Cuda zdarzają się również na Steamie. Możliwe, że w przyszłości cyfrowe wydania gier kupimy o kilkanaście procent taniej.
Dzisiaj po przebudzeniu mogliśmy spodziewać się wielu rzeczy. Nagłe załamanie pogody, krach na polskiej giełdzie, albo dziury w znoszonej skarpetce wchodziły w grę. Jednak żadne z wymienionych zjawisk nie miało miejsca, a stało się coś o wiele bardziej zaskakującego.
Firma Valve rozesłała do deweloperów korzystających z platformy Steam email z informacją o planowanej aktualizacji. Nie uwierzycie, jakie wydarzenie będzie miało miejsce do końca bieżącego roku. Steam zamierza otworzyć się na polskich graczy, umożliwiając dokonanie zakupów w złotówkach!
Miodne informacje dotyczą także innych państw, ale dla nas najważniejsze jest, że znajdujemy się na tej liście. Długo zastanawialiśmy się, czy nie jest to czasem jakiś niemiły żart. Aczkolwiek Marcin Kosman z CDP potwierdził na Twitterze, że złota nowina jest prawdziwa.
Teraz pozostaje tylko pytanie, jak bardzo wpłynie to na ceny gier dostępnych na platformie Steam. Czy jest szansa na przelicznik 1 dolar = 1 euro = 1 złotówka? Jest to mało prawdopodobne, bowiem na przeszkodzie stoi Unia Europejska i jej polityka cenowa.

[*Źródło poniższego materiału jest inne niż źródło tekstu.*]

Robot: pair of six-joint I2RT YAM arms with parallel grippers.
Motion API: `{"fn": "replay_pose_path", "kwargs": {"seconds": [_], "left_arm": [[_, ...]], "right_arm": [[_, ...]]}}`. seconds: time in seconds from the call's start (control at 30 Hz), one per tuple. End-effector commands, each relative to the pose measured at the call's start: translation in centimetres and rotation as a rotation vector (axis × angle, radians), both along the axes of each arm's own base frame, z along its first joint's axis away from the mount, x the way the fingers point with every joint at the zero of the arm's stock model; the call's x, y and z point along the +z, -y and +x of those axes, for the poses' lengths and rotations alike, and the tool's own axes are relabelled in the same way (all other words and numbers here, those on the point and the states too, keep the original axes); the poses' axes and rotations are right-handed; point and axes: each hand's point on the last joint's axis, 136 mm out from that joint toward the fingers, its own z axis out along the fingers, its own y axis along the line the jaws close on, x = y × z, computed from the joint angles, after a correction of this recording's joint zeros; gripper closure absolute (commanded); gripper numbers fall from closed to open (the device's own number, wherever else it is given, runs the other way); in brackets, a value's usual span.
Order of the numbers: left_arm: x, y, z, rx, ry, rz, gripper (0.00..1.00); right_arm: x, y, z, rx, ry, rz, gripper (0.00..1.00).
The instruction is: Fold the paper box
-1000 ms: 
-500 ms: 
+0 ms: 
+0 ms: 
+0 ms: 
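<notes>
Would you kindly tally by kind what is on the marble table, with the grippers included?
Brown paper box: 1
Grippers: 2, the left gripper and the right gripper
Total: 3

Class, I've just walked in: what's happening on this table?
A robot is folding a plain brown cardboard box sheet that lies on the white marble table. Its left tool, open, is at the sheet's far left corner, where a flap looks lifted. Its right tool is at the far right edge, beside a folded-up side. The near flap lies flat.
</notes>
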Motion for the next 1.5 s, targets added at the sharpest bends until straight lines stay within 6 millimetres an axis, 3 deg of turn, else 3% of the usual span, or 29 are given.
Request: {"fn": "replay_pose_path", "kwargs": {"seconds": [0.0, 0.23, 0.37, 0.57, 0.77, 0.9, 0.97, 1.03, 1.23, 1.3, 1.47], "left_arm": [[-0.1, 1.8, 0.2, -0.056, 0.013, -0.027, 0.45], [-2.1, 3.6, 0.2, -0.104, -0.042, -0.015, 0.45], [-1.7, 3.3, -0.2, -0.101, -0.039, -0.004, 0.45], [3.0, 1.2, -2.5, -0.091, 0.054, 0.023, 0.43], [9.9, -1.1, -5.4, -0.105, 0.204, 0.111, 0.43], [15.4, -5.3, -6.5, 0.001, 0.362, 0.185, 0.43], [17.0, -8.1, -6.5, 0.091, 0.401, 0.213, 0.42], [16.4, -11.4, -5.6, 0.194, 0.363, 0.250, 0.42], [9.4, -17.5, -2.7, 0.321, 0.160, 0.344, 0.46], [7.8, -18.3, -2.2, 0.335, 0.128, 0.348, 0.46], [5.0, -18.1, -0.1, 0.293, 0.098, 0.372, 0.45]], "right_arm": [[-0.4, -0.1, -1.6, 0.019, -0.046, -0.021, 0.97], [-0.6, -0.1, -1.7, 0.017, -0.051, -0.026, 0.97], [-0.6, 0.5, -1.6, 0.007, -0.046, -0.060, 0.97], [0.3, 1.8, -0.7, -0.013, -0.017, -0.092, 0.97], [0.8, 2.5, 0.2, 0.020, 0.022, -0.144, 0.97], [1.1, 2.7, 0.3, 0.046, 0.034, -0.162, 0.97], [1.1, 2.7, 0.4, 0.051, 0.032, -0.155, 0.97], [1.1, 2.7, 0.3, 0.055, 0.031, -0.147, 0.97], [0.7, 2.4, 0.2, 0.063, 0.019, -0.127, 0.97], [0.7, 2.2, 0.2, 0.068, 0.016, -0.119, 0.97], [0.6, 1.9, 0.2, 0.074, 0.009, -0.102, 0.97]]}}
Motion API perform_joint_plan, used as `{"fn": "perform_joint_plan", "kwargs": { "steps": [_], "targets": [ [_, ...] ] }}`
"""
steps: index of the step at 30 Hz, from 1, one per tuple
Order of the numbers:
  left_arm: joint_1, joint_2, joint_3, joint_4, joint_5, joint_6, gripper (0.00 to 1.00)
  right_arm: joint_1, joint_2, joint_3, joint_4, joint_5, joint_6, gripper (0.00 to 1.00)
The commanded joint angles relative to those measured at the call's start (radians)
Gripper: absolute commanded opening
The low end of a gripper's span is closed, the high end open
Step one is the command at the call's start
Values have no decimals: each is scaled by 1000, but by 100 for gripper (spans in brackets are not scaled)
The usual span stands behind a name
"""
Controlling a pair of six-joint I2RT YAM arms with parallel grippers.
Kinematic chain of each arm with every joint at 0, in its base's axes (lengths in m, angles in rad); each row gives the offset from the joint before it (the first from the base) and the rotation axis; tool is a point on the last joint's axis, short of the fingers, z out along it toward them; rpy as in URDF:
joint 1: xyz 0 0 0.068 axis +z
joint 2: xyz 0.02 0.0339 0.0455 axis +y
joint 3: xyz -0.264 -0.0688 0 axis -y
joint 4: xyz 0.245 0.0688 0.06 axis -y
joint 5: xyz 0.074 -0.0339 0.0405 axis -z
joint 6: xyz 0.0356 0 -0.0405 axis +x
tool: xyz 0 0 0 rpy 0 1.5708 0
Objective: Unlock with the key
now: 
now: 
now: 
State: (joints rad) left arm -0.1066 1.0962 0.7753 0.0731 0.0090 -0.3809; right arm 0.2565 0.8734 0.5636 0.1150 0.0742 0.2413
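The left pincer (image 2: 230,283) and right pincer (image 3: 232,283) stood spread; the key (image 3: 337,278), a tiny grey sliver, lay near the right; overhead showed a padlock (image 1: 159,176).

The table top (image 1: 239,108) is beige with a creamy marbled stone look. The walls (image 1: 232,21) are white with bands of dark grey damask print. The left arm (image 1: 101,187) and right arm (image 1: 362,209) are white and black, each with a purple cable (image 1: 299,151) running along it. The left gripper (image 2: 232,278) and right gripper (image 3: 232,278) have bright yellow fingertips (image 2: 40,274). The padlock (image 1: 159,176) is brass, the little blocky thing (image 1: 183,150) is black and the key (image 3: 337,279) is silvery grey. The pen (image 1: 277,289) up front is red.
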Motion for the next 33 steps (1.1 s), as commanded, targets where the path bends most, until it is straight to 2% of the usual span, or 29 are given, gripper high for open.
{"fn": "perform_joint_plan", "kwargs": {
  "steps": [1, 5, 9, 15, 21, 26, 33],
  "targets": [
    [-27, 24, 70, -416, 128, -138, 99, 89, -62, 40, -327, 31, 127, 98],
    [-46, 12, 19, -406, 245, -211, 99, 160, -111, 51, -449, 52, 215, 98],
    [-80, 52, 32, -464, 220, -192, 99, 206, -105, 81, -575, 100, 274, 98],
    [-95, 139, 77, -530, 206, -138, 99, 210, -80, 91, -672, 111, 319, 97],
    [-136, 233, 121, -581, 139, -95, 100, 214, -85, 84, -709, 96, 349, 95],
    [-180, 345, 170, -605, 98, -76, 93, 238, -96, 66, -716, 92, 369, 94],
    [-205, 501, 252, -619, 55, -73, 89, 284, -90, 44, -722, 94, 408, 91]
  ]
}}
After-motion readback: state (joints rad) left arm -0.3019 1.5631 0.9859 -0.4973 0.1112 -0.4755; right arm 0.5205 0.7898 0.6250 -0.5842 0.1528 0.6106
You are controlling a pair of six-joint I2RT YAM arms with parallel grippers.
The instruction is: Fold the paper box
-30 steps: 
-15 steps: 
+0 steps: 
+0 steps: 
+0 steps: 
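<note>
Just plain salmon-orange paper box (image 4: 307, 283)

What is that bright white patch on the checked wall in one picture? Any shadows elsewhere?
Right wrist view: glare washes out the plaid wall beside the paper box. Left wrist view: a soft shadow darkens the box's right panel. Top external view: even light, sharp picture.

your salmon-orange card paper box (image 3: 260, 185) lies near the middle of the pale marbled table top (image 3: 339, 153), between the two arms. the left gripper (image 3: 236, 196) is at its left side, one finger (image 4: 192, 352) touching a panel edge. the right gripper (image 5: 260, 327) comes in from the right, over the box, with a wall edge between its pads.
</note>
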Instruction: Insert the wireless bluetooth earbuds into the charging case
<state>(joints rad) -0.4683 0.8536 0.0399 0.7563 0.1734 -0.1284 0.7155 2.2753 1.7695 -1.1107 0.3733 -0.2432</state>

Mimo wszystko wyjdzie to nam na plus. Po pierwsze, nie będziemy musieli korzystać z usług banku w związku z przewalutowaniem, które jakby nie patrzeć jest niekorzystne dla klientów. Po drugie prowizja zostanie u nas w kieszeni. Możemy tylko rozważać, jak zostanie rozwiązany problem wahania kursu walut. Najlepszy scenariusz przewiduje, że ceny zostaną ustalone na sztywno, bez względu na spadek wartości którejś z walut.